▸ **What to work on**
Your answer should consist only of the lines below from the one with "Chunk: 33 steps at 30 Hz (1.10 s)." through the one with "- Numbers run", copied exactly.
----
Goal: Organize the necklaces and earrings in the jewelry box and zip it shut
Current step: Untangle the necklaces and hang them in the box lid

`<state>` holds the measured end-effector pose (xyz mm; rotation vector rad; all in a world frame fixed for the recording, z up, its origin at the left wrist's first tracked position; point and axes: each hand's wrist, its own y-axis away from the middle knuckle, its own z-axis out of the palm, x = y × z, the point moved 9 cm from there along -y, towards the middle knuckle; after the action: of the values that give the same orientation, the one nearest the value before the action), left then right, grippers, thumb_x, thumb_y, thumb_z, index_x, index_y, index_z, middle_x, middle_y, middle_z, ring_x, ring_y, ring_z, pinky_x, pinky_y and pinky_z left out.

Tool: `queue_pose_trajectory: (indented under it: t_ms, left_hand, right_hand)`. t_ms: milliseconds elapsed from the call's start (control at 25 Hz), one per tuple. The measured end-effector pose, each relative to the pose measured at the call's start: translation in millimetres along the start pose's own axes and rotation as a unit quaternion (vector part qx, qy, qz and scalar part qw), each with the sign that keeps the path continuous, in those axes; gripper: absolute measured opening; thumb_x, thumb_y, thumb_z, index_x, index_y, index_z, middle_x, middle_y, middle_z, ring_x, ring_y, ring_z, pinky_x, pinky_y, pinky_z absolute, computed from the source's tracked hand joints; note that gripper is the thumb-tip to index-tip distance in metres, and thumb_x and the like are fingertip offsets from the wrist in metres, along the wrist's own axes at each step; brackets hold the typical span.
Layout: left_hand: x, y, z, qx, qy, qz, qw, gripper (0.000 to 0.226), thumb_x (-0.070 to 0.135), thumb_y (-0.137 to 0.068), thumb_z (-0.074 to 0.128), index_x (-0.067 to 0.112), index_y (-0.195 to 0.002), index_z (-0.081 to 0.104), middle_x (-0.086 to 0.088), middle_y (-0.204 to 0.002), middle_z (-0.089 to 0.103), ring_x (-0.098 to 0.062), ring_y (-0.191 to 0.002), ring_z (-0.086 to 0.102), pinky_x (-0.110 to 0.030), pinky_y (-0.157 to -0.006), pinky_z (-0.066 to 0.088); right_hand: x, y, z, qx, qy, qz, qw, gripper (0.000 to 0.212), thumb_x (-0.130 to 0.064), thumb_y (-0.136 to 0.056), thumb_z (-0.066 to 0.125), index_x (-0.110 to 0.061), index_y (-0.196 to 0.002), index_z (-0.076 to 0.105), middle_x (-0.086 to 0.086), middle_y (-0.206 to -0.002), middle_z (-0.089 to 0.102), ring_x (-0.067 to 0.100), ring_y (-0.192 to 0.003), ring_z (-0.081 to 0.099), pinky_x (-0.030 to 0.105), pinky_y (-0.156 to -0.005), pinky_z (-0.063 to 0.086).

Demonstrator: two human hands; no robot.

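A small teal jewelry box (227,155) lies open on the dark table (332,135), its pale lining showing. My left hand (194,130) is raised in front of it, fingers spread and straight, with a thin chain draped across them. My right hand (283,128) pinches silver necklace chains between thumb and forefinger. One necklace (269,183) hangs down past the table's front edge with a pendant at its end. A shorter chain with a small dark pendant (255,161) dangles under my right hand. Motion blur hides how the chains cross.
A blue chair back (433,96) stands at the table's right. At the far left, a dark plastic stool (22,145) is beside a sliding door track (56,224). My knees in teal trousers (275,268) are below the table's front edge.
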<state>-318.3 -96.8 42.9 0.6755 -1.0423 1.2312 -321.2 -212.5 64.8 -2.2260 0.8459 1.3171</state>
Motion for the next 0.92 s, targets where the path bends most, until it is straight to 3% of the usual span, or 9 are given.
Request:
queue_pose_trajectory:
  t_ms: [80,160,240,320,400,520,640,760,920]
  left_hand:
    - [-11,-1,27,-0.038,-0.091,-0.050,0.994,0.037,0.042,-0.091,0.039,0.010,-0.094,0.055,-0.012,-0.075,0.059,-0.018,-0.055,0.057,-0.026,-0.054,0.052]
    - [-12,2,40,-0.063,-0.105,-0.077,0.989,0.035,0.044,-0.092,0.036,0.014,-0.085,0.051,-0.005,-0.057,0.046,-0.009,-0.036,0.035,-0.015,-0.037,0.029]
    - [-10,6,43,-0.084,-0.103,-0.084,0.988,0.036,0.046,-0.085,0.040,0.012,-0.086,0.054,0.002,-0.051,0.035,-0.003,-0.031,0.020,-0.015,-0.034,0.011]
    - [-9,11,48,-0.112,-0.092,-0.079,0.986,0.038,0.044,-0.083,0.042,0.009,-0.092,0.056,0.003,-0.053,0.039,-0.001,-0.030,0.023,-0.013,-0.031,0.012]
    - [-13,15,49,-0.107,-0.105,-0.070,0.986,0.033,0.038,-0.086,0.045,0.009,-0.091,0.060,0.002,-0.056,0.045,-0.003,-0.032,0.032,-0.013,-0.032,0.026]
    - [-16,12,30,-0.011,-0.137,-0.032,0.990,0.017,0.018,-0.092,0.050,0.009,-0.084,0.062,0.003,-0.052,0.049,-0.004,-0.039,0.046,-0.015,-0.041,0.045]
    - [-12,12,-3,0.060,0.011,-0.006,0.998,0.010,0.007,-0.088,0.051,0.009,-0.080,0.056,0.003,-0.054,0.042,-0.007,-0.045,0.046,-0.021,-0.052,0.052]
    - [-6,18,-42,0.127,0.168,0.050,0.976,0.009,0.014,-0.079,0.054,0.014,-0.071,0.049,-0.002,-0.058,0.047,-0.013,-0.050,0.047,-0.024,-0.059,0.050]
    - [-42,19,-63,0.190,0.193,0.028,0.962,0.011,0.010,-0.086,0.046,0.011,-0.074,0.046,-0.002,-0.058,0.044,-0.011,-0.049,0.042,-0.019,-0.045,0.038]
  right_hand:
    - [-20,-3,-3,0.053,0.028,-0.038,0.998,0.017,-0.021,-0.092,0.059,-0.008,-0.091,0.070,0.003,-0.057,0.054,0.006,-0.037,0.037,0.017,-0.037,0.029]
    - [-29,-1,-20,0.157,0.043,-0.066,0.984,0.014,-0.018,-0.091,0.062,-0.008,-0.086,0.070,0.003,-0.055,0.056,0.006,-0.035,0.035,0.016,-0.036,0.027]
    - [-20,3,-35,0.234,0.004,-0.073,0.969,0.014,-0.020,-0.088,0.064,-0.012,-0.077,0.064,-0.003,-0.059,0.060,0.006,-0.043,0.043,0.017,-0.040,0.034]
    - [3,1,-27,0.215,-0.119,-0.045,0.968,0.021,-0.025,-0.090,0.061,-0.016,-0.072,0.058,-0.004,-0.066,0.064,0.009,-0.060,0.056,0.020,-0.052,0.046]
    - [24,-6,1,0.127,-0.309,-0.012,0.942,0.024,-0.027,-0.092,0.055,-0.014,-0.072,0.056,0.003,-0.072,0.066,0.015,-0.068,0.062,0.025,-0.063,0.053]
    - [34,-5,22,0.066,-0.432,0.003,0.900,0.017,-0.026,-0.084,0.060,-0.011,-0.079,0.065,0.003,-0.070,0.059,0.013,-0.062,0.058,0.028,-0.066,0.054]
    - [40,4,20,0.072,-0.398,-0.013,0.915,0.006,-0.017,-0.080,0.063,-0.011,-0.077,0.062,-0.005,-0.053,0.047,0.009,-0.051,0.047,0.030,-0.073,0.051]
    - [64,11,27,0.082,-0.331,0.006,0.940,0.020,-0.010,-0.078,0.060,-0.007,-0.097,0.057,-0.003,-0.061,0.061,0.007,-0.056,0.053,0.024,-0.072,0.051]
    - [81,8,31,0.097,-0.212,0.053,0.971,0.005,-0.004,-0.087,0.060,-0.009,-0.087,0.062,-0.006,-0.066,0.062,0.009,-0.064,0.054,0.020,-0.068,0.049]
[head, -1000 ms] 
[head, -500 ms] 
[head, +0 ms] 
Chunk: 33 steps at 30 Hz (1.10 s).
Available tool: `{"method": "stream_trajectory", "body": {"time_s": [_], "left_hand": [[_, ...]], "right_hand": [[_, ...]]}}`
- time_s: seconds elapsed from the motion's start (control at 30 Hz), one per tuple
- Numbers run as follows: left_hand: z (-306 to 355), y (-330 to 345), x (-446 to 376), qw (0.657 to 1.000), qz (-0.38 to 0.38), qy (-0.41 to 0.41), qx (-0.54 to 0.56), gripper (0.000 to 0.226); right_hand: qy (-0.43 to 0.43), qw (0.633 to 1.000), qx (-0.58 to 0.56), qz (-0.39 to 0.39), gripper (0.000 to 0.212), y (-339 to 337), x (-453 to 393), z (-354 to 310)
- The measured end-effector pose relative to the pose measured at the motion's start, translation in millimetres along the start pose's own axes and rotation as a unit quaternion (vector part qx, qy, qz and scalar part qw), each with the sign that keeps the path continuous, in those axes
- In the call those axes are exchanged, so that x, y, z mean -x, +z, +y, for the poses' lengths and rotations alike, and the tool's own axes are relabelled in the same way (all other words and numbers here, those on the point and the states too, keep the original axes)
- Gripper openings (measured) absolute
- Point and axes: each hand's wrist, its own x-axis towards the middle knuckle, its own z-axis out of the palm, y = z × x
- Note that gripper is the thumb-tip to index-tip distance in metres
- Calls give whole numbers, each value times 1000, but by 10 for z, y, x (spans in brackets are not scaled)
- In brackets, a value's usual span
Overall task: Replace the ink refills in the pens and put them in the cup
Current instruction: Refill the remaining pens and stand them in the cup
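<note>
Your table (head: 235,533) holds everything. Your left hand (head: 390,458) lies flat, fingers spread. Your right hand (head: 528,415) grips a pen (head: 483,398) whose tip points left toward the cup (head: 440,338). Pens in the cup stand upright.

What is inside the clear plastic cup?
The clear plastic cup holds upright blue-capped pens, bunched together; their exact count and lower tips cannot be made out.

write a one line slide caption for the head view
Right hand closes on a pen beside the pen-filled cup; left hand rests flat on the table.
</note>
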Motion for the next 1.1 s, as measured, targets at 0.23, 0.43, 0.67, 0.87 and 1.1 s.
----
▸ **Task output**
Chunk: 33 steps at 30 Hz (1.10 s).
Available tool: `{"method": "stream_trajectory", "body": {"time_s": [_], "left_hand": [[_, ...]], "right_hand": [[_, ...]]}}`
- time_s: seconds elapsed from the motion's start (control at 30 Hz), one per tuple
- Numbers run as follows: left_hand: z (-306 to 355), y (-330 to 345), x (-446 to 376), qw (0.657 to 1.000), qz (-0.38 to 0.38), qy (-0.41 to 0.41), qx (-0.54 to 0.56), gripper (0.000 to 0.226); right_hand: qy (-0.43 to 0.43), qw (0.633 to 1.000), qx (-0.58 to 0.56), qz (-0.39 to 0.39), gripper (0.000 to 0.212), y (-339 to 337), x (-453 to 393), z (-354 to 310)

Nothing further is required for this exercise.